Experience tells me that if we live or work in an environment burdened by mold, then illness enters the body because mold suppresses the immune system. The universal opposites of dark and light, positive and negative, good and evil begin to shift in our lives when illness creeps in, resulting in imbalances in all facets of our lives. This interferes with our intention to live an abundant life.

How can we make our homes and other buildings healthier? First, we must understand that our climate in Western North Carolina is a mixed-humid (bordering on extreme) climate zone, according to the Environmental Protection Agency and the Energy and Environment Building Association. For more than 200 days a year, our outdoor humidity level is 75 percent to 100 percent. High humidity traveling through open windows, leaky walls, floors and roofs quickly can result in toxic mold indoors.

The first step to clean indoor air, therefore, is to keep the home dry inside and out. The best way to create a healthy home requires design strategies with a “built tight and ventilated right” result. The other step is to use nontoxic materials inside the home. Hundreds of nontoxic materials are available today compared with 1991, when I started my business.

For indoor-air quality, the main system in the home is the HVACD (heating, ventilation, air-conditioning and dehumidifying) system because it is the lungs and heart of the home regardless of the age of the house. Let’s look at the heating and cooling component. With current resource depletions, we will all require the most energy-efficient system possible. Passive-solar designs for heating are best because they use the sun. However, pillaging trees from our forest to harness the sun is not ideal. We have an abundance of trees, some of them unique deciduous tree forms. This can present a challenge in creating a passive-solar structure.

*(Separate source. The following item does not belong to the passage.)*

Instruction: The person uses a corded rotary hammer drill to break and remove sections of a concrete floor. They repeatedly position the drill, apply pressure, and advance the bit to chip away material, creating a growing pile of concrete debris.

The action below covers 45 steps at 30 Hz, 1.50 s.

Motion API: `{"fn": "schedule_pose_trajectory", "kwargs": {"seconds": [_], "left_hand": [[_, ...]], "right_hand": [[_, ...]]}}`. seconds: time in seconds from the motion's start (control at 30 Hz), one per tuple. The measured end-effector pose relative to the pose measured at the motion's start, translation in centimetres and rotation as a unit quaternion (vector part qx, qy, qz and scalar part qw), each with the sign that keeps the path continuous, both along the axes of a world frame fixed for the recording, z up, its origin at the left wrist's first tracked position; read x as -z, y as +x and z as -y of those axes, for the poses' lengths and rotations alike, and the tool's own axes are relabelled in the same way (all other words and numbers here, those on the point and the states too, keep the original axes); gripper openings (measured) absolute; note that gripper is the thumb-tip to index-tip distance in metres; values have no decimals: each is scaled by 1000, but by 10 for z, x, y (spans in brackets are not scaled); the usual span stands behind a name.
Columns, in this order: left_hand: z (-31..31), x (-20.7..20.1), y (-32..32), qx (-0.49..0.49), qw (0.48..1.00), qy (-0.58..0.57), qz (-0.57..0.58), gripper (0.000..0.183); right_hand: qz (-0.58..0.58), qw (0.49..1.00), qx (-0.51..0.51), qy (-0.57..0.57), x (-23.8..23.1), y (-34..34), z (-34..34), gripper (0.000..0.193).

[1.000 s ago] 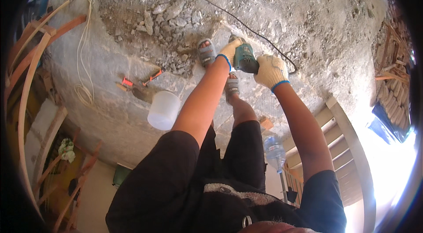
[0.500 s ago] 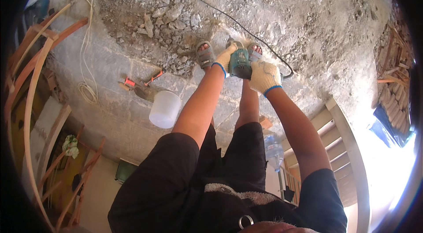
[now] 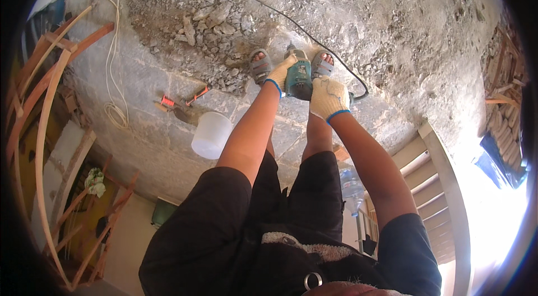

Radiant floor heating can be healthy and comfortable but expensive to install. Its efficiency depends on the tightness of the home’s envelope, or exterior shell, and the type of flooring used to transmit the warmth. A high SEER electric heat pump is a common healthy option for a tightly constructed home but has the major drawback of dependency on the electrical companies that pollute and are not as reliable as we once thought they were. And the monthly bill can be expensive, depending on the home’s energy efficiency.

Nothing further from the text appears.